品川区、WiseVineと生成AI活用の予算編成・行政評価の実証実験を開始へ 過去データ分析で客観性と透明性向上を検証
品川区は、WiseVineと連携し、生成AIを活用した予算編成および行政評価の実証実験を2月から実施すると発表した。
実証実験では政策立案や予算編成、行政評価に特化したAIサービスを活用し、行政評価における分析支援の有効性を検証する。具体的には、過去データをAIが分析し、類似事業の抽出や比較などを行うことで、データ整理・分析にかかる作業時間の削減を図るという。これにより、職員が政策立案や政策議論に注力できる環境の確保を目指すとしている。

検証は2026年3月から複数回実施し、実証結果を踏まえて行政経営分野における生成AIの活用可能性について検討を進めるとのことだ。

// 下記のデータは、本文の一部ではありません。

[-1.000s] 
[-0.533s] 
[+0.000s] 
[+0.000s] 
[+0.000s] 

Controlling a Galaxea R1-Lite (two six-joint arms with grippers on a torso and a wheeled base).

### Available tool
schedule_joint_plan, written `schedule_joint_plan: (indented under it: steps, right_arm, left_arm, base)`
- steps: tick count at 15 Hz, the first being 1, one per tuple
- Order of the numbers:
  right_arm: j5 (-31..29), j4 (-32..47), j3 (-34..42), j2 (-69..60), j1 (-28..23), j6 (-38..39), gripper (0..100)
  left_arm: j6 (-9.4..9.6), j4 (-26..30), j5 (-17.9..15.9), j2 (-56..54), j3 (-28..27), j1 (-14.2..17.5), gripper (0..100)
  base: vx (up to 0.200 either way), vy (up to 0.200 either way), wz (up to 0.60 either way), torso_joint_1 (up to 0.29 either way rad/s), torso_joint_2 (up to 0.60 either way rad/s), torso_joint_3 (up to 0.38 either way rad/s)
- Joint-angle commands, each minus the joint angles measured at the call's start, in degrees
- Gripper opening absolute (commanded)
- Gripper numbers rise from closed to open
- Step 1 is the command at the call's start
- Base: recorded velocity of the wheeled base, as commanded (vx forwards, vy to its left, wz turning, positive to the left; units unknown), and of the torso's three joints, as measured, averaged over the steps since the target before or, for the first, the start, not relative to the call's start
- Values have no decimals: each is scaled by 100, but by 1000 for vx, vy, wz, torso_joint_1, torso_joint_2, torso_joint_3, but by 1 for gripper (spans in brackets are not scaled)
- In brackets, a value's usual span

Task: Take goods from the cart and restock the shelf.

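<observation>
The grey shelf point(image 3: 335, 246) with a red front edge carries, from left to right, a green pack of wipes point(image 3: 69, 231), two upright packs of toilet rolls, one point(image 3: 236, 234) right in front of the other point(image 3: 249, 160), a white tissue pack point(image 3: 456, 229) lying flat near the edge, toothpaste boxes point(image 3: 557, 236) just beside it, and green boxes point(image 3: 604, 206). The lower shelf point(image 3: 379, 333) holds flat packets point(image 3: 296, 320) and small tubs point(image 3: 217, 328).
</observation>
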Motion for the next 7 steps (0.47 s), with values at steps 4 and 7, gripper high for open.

実施スキームとして、品川区と企業をつなげ社会課題の解決を目指す官民共創のオープンイノベーションの仕組み「しながわシティラボ」を活用し、応募のあった企業の提案を採択して連携する。品川区は、人口減少に伴う労働力不足が深刻化する中で行政サービスの質を維持するため、業務の根本的な効率化が不可欠だとし、これまでも対話型生成AIチャットサービスや音声文字起こしサービスの導入により業務効率化に取り組んできたという。